Could you say how many lines below contain the word "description"? Give the number with no other text.

####################

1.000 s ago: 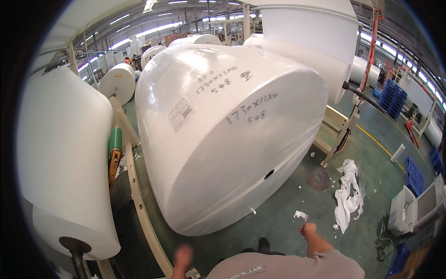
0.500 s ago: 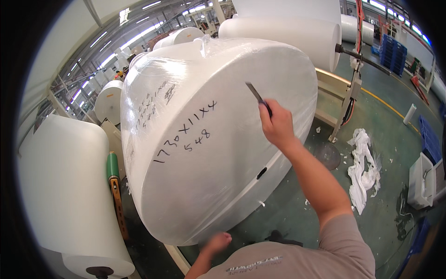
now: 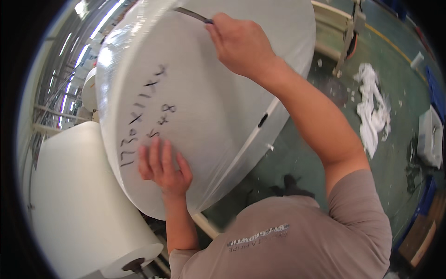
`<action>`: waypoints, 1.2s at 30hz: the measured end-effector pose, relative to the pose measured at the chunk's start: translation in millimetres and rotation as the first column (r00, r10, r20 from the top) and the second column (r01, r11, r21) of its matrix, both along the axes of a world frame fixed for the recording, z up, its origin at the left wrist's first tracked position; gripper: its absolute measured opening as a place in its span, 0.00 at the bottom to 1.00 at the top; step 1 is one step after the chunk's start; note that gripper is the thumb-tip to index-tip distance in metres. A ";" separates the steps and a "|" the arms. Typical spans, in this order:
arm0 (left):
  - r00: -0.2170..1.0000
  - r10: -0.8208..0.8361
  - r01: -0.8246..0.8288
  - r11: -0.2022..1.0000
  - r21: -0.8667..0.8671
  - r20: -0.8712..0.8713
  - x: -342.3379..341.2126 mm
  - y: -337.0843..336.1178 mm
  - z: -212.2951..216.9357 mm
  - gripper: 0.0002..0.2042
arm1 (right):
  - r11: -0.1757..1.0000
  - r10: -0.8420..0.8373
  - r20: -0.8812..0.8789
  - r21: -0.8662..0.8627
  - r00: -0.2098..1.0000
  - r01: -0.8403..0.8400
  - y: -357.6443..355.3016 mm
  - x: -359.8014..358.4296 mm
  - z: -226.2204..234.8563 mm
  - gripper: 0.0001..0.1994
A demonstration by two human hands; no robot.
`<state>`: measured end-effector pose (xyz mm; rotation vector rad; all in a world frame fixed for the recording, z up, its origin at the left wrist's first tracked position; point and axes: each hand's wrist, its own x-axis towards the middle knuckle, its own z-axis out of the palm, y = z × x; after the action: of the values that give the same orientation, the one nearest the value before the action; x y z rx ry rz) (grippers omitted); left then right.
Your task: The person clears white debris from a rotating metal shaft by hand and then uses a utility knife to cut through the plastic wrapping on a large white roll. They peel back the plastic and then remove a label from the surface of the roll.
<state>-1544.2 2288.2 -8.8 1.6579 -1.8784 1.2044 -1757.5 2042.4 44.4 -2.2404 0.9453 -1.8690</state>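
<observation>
— Green factory floor [image 3: 306,153] lies under us, with big white rolls all round. Where are our hands?

— Our right hand [image 3: 244,44] is clenched round a thin dark blade [image 3: 193,15], its tip at the upper rim of the large wrapped roll [image 3: 223,102]. Our left hand [image 3: 162,165] lies flat with fingers spread on the roll's end face, low down, right beside the handwriting.

— How far along would we say we are?

— Early, we judge. The clear film looks whole and tight across the face; we see no slit or loose flap yet, though the spot under the blade is too small to read. All the wrapping seems left to open.

— And markings, moving outward?

— Dark marker script [image 3: 146,116] runs in two slanted lines across the face's left part. A small dark core hole [image 3: 263,120] sits toward the right. Just beside, lower left, lies a plain white roll [image 3: 83,209] with a dark core plug, no label showing. Well apart on the floor: crumpled white scraps [image 3: 374,107] and a white box [image 3: 429,137]; a yellow line [image 3: 390,42] crosses further off.
</observation>
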 end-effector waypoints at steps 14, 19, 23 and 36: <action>0.819 0.229 -0.227 0.971 -0.069 0.526 2.6 -49.1 -5.9 0.29 | 0.909 0.232 -0.050 0.367 0.971 -0.198 -7.3 -36.6 -451.5 0.06; 0.796 0.129 -0.138 0.990 -0.030 0.592 9.6 -51.0 -9.2 0.28 | 0.756 0.257 -0.120 0.644 0.959 -0.122 38.2 -60.4 -589.3 0.06; 0.761 0.117 -0.139 0.990 -0.015 0.639 -9.6 -68.3 -14.7 0.28 | 0.303 -0.030 -0.063 0.950 0.998 0.069 61.6 -85.0 -630.8 0.08; 0.674 0.185 -0.299 0.954 0.035 0.715 -6.6 -87.4 -55.1 0.38 | -0.557 -0.475 -0.066 0.794 0.878 -0.242 80.9 -35.5 -921.1 0.15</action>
<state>-1550.8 2200.7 -63.9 1.7014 -2.2568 2.1049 -1792.9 2123.4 -876.7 -0.2490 1.7255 -0.3305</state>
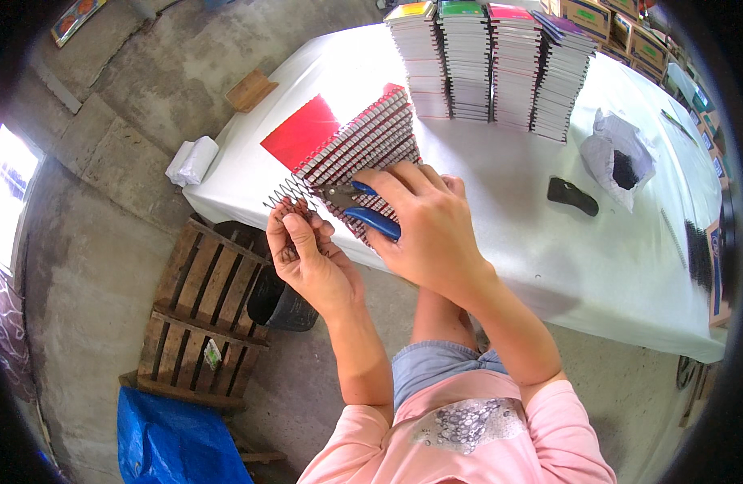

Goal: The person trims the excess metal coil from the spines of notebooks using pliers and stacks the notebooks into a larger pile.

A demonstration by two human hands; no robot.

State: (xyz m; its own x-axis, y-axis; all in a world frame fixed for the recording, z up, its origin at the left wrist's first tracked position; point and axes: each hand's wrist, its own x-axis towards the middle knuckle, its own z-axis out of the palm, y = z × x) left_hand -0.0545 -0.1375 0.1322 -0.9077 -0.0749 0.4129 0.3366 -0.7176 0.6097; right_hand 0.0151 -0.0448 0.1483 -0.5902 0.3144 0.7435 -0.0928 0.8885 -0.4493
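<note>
A pink shirt [468,466] fills five o'clock. At nine, the left grip [313,256] pinches dark coils [288,192]; toward twelve, red-covered notebooks [359,141] lie on the bench [509,218]; at two, the right grip [432,222] clasps blue-handled pliers [373,221]. Coil trimming seems in hand, next needing a careful squeeze.

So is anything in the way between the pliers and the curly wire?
Nothing that I can see. The pliers in the right hand point toward the wire in the left hand. The books lie behind, not between. I can't tell if the tips touch the wire.
</note>
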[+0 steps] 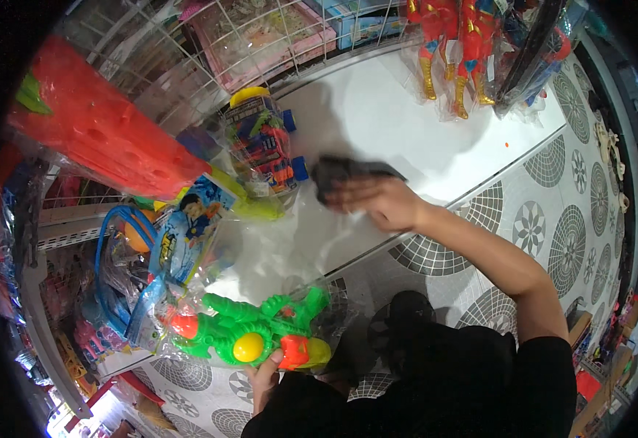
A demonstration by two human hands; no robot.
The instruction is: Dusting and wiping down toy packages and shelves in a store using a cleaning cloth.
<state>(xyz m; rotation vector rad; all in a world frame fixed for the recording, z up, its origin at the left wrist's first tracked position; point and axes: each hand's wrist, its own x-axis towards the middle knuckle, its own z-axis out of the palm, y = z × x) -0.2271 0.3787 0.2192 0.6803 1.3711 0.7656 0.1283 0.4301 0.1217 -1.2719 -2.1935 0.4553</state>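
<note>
My right hand (383,201) presses a dark cloth (335,175) against the white shelf board (399,139); hand and cloth are smeared by motion. At the lower middle, my left hand (264,376) grips a green toy water gun (242,325) with yellow and orange parts, in clear plastic wrapping. The gun lies across the front of the board, its orange tip toward the left. Only part of the left hand shows below it. Left of the cloth stands a packaged toy vehicle (266,146) with blue wheels.
A large red wrapped toy (107,124) slants in from the upper left. Bagged toys with a blue cord (100,270) hang at the left. Red and gold figures (457,51) hang at the far right of the board. White wire mesh (260,44) lines the back; patterned floor tiles (530,226) lie right.
</note>
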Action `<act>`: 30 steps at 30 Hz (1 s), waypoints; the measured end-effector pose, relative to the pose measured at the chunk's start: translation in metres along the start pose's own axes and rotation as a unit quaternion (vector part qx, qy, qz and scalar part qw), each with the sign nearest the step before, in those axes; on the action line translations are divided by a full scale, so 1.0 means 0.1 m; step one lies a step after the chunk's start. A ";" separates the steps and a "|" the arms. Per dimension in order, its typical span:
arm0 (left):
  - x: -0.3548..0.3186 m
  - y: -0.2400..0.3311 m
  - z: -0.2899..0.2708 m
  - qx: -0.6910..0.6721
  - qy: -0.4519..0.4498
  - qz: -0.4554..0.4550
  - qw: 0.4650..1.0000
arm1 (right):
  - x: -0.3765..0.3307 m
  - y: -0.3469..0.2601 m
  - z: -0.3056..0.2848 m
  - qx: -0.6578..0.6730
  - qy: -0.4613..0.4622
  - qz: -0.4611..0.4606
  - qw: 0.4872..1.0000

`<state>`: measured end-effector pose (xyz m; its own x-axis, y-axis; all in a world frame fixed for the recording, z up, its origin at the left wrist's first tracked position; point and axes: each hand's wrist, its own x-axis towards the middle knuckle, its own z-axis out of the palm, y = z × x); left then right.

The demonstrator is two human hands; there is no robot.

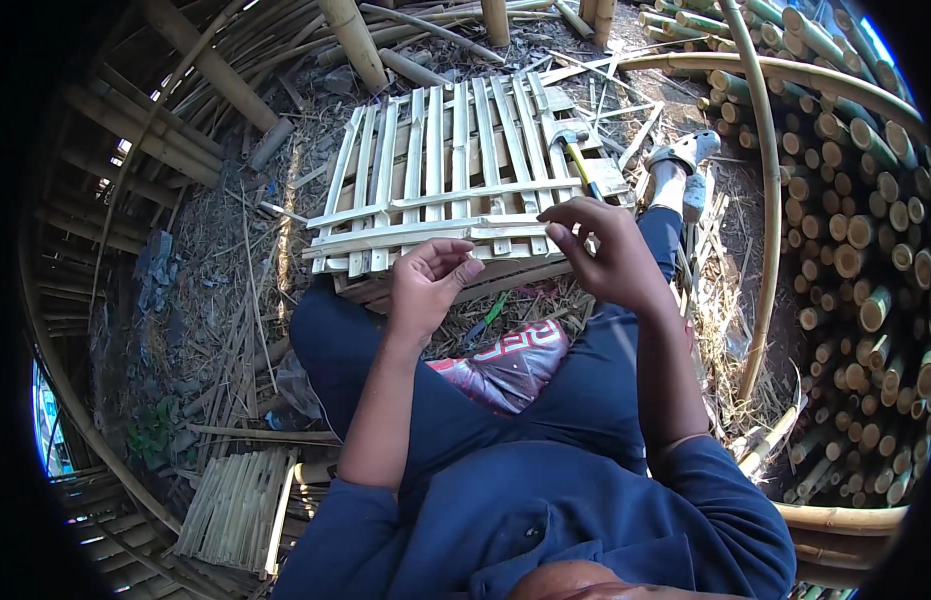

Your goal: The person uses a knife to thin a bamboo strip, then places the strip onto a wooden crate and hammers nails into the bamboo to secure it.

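A panel of pale bamboo slats [433, 150] lies on a low wooden bench [611, 178], with crosswise strips [426, 232] along its near side. My left hand [431, 285] is just in front of these strips, thumb and fingers drawn together. Over the strips' right end is my right hand [608, 250], its fingers curled in a pinch. Whatever either hand holds, if anything, is too small to make out. A hammer [582, 165] with a yellow-and-black handle rests on the panel's right side, beyond my right hand.
A green-handled knife [486, 318] lies between my legs, near a red-and-white printed cloth or sack [516, 362]. Stacked bamboo poles [856, 240] fill the right side, behind a curved pole [769, 200]. Another slat bundle [236, 508] sits lower left. Bamboo scraps [241, 300] litter the ground.
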<state>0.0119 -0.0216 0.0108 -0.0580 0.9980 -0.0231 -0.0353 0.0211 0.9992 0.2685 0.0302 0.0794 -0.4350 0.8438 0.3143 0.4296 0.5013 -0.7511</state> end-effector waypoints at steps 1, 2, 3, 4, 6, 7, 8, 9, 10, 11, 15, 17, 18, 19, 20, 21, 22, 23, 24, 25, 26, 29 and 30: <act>0.02 -0.11 0.04 -0.016 0.006 0.014 1.000 | 0.07 0.32 0.09 -0.050 0.072 -0.025 0.996; 0.05 -0.24 0.07 -0.025 -0.002 0.001 1.000 | 0.14 0.59 0.15 -0.069 0.075 -0.003 0.995; 0.05 -0.33 0.09 -0.032 -0.009 -0.011 0.999 | 0.21 0.87 0.27 -0.082 0.092 0.009 0.992; 0.04 -0.40 0.11 -0.041 -0.017 -0.025 0.999 | 0.27 1.07 0.39 -0.111 0.107 0.019 0.988; 0.03 -0.50 0.14 -0.041 -0.030 -0.036 0.998 | 0.41 1.34 0.51 -0.141 0.111 -0.015 0.984; 0.03 -0.54 0.14 -0.043 -0.040 -0.041 0.997 | 0.47 1.46 0.51 -0.183 0.101 -0.023 0.978; 0.01 -0.58 0.10 -0.041 -0.043 -0.047 0.997 | 0.53 1.50 0.53 -0.216 0.081 -0.018 0.973; 0.03 -0.63 0.09 -0.055 -0.052 -0.046 0.996 | 0.58 1.53 0.53 -0.250 0.049 -0.007 0.967; 0.03 -0.68 0.10 -0.062 -0.048 -0.053 0.996 | 0.62 1.57 0.51 -0.285 0.017 0.004 0.958; 0.04 -0.72 0.12 -0.069 -0.047 -0.059 0.995 | 0.65 1.62 0.49 -0.290 0.005 -0.001 0.957; 0.06 -0.82 0.10 -0.065 -0.044 -0.060 0.995 | 0.74 1.72 0.51 -0.261 -0.027 0.008 0.965; 0.07 -0.81 0.09 -0.067 -0.057 -0.063 0.994 | 0.75 1.76 0.53 -0.253 -0.014 -0.005 0.967; 0.08 -0.80 0.09 -0.063 -0.062 -0.065 0.994 | 0.75 1.77 0.53 -0.250 -0.008 -0.010 0.968; 0.08 -0.79 0.09 -0.060 -0.067 -0.066 0.994 | 0.77 1.79 0.53 -0.237 0.003 -0.024 0.971; 0.09 -0.78 0.08 -0.062 -0.070 -0.067 0.993 | 0.77 1.80 0.53 -0.234 -0.001 -0.021 0.972; 0.09 -0.78 0.07 -0.064 -0.073 -0.067 0.993 | 0.77 1.82 0.53 -0.231 -0.006 -0.017 0.973; 0.09 -0.79 0.07 -0.066 -0.076 -0.067 0.993 | 0.77 1.83 0.53 -0.229 -0.010 -0.014 0.973; 0.09 -0.80 0.06 -0.067 -0.075 -0.067 0.993 | 0.78 1.83 0.53 -0.224 -0.006 -0.018 0.974; 0.09 -0.80 0.05 -0.068 -0.074 -0.067 0.993 | 0.78 1.83 0.54 -0.218 -0.009 -0.014 0.976; 0.09 -0.81 0.05 -0.068 -0.074 -0.066 0.993 | 0.78 1.82 0.54 -0.212 -0.011 -0.011 0.977; 0.10 -0.82 0.05 -0.067 -0.076 -0.065 0.993 | 0.78 1.82 0.52 -0.208 -0.013 -0.007 0.978; 0.11 -0.83 0.05 -0.065 -0.080 -0.062 0.993 | 0.76 1.81 0.49 -0.220 -0.020 0.017 0.975; 0.12 -0.84 0.05 -0.064 -0.078 -0.060 0.993 | 0.75 1.79 0.47 -0.231 -0.019 0.019 0.973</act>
<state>0.0195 -0.0115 -0.0730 0.1100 0.9858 -0.1270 -0.1598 0.1436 0.9766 0.2753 0.1738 -0.0585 -0.4359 0.8606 0.2634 0.7519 0.5091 -0.4189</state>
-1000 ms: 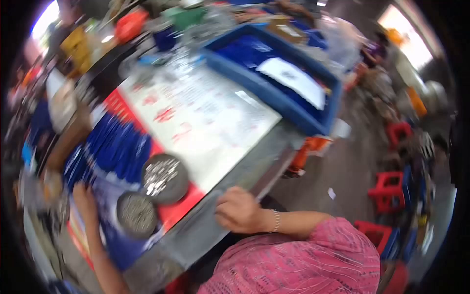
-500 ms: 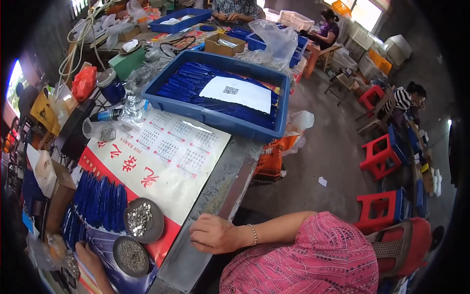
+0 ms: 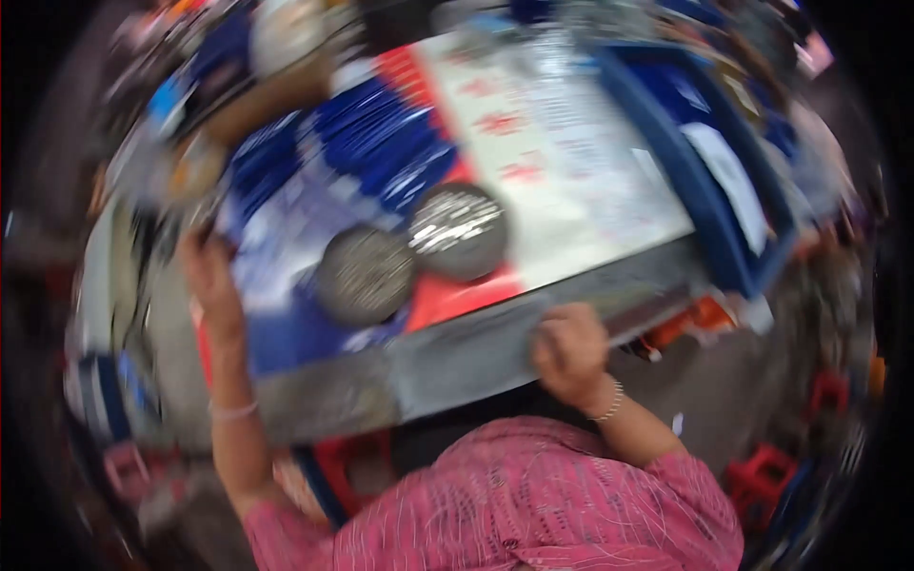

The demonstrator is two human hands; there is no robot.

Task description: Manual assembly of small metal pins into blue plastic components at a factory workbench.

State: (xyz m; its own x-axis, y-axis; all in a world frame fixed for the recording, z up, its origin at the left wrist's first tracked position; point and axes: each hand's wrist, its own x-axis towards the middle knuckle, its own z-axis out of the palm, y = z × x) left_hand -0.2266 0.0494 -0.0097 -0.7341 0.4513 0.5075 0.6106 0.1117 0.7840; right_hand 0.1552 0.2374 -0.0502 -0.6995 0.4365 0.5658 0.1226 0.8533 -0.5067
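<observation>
The picture is smeared by motion. My left hand (image 3: 213, 278) reaches over the table's left side, its fingers blurred beside the bundles of slim blue pieces in clear wrap (image 3: 381, 138); whether it holds anything is unclear. My right hand (image 3: 571, 354) rests curled into a fist on the table's front edge (image 3: 466, 354), and the inside of the fist is hidden. Between the hands stand two round grey dishes: one dish (image 3: 335, 303) holds many small grey metal bits, and the other dish (image 3: 486, 265) holds shiny silvery pieces.
A white and red calendar sheet (image 3: 571, 205) covers the table's middle. On the right stands a blue tray (image 3: 709, 214) with blue pieces and a white paper (image 3: 728, 181) inside. Behind the left side is a brown carton (image 3: 262, 105). Red stools (image 3: 762, 476) stand on the floor at right.
My view has swung down and to the left, so the dishes and calendar appear nearer the middle. My left forearm now shows fully. My right hand stays curled at the table edge.
</observation>
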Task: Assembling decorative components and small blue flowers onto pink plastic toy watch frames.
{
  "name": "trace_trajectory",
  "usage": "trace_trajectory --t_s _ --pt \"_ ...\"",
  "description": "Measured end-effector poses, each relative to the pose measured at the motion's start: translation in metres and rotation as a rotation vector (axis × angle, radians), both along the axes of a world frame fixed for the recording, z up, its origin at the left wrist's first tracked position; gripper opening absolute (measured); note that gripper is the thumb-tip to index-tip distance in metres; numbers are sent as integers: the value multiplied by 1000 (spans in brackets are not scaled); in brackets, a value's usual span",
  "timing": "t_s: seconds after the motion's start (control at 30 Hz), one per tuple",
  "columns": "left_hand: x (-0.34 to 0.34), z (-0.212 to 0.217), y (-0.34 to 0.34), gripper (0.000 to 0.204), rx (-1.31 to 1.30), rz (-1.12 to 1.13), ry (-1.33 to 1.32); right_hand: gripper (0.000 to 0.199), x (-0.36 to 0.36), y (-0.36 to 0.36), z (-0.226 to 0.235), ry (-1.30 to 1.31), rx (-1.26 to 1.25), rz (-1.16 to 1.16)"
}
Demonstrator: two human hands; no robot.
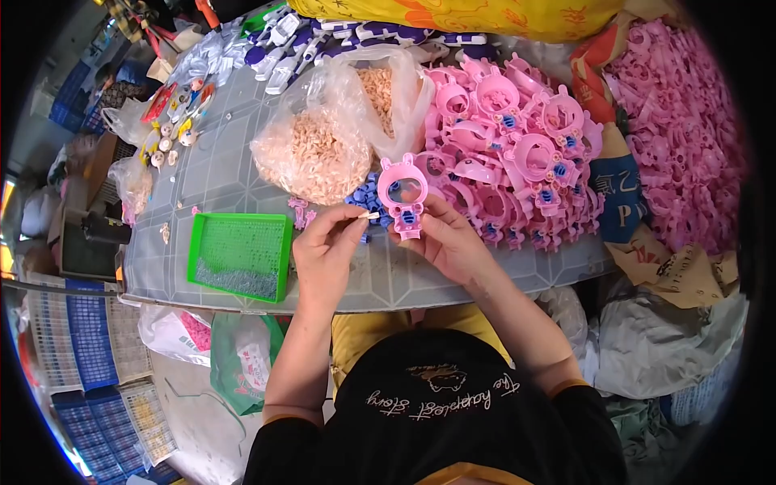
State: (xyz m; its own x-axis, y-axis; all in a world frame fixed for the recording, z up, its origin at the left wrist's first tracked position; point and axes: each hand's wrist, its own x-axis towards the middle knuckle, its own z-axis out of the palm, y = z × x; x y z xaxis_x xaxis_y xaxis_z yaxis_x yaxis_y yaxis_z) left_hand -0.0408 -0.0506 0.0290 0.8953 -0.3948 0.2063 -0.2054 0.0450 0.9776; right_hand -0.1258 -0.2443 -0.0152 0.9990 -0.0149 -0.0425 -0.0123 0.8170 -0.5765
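In the head view, the person sat or stood at the near edge of the grey worktop [230, 153], both forearms reaching over it. The right hand [454, 246] held a pink bear-shaped frame [403, 209] above the worktop, near the middle of the near edge; its fingers were closed on the frame's lower right side. The eared, ring-shaped head pointed toward the far edge, and a blue insert [409, 218] sat in the body below. The left hand [323, 246] was just to the left, thumb and fingers pinched together on a small pale piece [369, 216], close beside the frame.

Behind the hands lay a small pile of blue pieces [365, 192]. Left of the left hand, by the near edge, stood a green tray [286, 259] with grey bits gathered toward its near side. Two clear bags of peach-coloured pieces [315, 153] stood between the blue pile and the far edge. A heap of pink frames [517, 153], several with blue inserts, covered the right part of the worktop. White and purple parts [291, 44] lay along the far edge, and small toy figures [166, 133] near the left edge.
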Motion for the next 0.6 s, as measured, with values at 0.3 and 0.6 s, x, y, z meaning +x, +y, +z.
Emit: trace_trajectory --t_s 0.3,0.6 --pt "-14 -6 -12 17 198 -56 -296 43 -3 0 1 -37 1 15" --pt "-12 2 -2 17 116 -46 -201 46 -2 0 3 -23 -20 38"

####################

_Output below_
2